▶ **GOAL OF THE EXERCISE**: How many separate lines in this material contain the string "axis"? Respond with the number alone.

▶ **GIVEN INFORMATION**:
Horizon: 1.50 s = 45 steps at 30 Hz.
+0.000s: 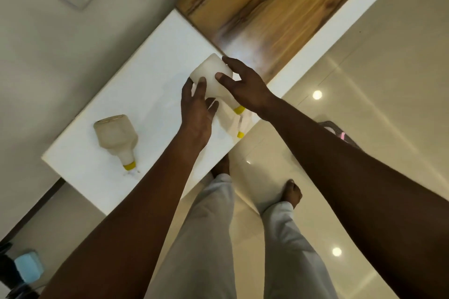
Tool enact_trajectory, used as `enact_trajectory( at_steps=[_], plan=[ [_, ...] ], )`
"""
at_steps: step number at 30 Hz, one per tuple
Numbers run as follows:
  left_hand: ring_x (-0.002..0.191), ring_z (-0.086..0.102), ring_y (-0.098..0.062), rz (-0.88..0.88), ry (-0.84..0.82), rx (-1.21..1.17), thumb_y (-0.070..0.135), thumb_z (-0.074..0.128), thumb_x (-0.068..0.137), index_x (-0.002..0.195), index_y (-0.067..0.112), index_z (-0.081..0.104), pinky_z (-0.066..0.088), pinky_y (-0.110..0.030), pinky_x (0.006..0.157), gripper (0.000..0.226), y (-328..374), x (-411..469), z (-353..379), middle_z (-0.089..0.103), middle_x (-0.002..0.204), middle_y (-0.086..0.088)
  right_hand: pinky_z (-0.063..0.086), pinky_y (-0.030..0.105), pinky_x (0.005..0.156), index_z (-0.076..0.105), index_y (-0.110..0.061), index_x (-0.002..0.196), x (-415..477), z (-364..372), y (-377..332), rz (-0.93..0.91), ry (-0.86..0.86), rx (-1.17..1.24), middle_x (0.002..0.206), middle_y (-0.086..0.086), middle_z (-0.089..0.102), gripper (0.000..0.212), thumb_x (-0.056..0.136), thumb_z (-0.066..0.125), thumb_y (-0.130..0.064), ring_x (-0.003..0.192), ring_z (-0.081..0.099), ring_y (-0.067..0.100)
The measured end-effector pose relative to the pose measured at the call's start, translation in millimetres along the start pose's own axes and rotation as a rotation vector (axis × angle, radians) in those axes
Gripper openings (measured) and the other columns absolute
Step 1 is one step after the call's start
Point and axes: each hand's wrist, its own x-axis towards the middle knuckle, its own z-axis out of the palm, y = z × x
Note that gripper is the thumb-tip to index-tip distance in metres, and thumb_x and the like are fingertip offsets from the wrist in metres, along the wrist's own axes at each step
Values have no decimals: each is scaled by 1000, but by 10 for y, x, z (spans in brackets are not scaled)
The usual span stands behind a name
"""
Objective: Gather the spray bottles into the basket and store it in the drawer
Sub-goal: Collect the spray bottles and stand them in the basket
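A white spray bottle (211,73) with a yellow collar lies on the white counter (145,75), its nozzle pointing toward me. My right hand (243,82) grips its body from the right with thumb and fingers. On the bottle's left side rests my left hand (196,111), fingers against it. A second, beige spray bottle (116,137) with a yellow collar lies on its side further left on the counter, untouched. Below the held bottle a further yellow nozzle tip (240,134) shows at the counter's edge. No drawer is in view.
A wooden panel (267,7) adjoins the counter at the back. Glossy cream floor tiles (364,80) lie to the right, with my legs and bare feet below. A dark basket-like object (340,132) peeks out behind my right forearm. A blue object (28,266) sits bottom left.
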Motion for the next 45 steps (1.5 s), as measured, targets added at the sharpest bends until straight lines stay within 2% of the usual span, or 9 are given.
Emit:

▶ **SOLUTION FOR THIS TASK**: 2